If we take the network in Section 3.1.6, Example 4 part (a) of https://arxiv.org/abs/1409.2562 and remove everything above height $2k+1$, then the entries of your Hankel determinant count the paths from sources to sinks for this network, and hence by the Lindström-Gessel-Viennot lemma, the determinant is the number of nonintersecting families of paths. These nonintersecting families of paths in turn correspond to $k$-fans of $3$-bounded Dyck paths of semilength $n$ (see the explanation/terminology in Ardila). And $k$-fans of $3$-bounded Dyck paths of semilength $n$ are easily seen to be the the same thing as $k$-bounded $P$-partitions where $P$ is the $2n-1$-element zigzag poset. In his answer to your previous question, Richard Stanley explained why these $P$-partitions are enumerated by $C^{(2k+1)}_{-n}$.

EDIT:

For clarity, here's an example of the kind of network + families of nonintersecting paths:

enter image description here

This depicts the things counted by $C^{(7)}_{-4}$. We convert the nonintersecting lattice paths to the sequences mentioned in Richard Stanley's answer by stacking the $k$ orange $3$-bounded Dyck paths on top of one another (they are a fan, i.e., nest, by the nonintersecting condition), and then reading off $1$ plus the number of Dyck paths below the "circles" (which form a length $2n-1$ zigzag poset). In the depicted case we have $(a_1,\ldots,a_7)=(3,4,1,1,1,2,1)$.

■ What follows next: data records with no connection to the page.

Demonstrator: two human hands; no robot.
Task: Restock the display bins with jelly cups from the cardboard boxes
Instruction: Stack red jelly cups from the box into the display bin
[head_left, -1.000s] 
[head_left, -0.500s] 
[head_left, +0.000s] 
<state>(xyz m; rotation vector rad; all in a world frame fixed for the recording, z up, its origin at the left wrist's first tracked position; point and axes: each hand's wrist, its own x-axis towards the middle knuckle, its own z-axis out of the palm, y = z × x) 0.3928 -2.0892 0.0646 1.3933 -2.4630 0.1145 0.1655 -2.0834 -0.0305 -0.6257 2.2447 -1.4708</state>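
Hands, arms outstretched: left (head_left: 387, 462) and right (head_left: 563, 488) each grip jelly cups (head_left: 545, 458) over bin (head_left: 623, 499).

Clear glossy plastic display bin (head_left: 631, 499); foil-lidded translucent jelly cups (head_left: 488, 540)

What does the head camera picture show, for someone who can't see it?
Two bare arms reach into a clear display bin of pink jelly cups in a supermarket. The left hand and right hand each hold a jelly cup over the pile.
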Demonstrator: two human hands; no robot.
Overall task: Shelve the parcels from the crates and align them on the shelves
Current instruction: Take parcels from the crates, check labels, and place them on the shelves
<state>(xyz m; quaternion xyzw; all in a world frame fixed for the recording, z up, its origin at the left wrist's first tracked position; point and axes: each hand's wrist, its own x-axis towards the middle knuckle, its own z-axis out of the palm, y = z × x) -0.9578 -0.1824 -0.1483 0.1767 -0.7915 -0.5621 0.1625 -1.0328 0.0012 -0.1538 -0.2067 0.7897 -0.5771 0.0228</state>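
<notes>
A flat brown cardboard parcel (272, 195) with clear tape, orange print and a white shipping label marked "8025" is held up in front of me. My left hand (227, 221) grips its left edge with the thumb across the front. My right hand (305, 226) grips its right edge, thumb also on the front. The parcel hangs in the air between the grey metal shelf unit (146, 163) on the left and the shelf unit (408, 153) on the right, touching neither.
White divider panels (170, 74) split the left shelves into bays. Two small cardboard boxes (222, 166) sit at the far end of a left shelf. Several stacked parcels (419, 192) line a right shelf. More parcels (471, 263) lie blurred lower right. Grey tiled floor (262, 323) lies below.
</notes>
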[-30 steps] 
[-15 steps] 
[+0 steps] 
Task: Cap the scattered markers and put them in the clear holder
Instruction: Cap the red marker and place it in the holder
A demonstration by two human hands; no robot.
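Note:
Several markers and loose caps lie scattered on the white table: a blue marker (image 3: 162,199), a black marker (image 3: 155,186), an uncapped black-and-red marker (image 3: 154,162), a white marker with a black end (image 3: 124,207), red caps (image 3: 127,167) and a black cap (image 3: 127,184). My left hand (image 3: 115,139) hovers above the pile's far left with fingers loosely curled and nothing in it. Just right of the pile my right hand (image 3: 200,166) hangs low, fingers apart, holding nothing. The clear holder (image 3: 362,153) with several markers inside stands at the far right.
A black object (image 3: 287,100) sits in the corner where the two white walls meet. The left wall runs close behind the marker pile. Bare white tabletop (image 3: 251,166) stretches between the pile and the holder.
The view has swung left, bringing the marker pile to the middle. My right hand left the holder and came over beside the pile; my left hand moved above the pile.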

This raises an interesting possibility:

Let's let $\mathcal{D}_k$ denote the infinite network where we take a diagonal slice of width $2k+1$ of the 2D grid, with all edges directed right and up. The above discussion explains that there is a relationship (in fact, a "reciprocity" relationship) between counting families of nonintersecting paths in this network with $1$ source and $1$ sink (these are what $C^{(2k+1)}_{n}$ count), and counting such families with $k$ sources and $k$ sinks (these are what $C^{(2k+1)}_{-n}$ count).

Question: Is there a similar "reciprocity" relationship between counting families of nonintersecting lattice paths in $\mathcal{D}_k$:

  • when we have $i$ consecutive sources, then a gap of some size, then $i$ consecutive sinks;
  • and when we have $k+1-i$ consecutive sources, then a gap of some size, then $k+1-i$ consecutive sinks?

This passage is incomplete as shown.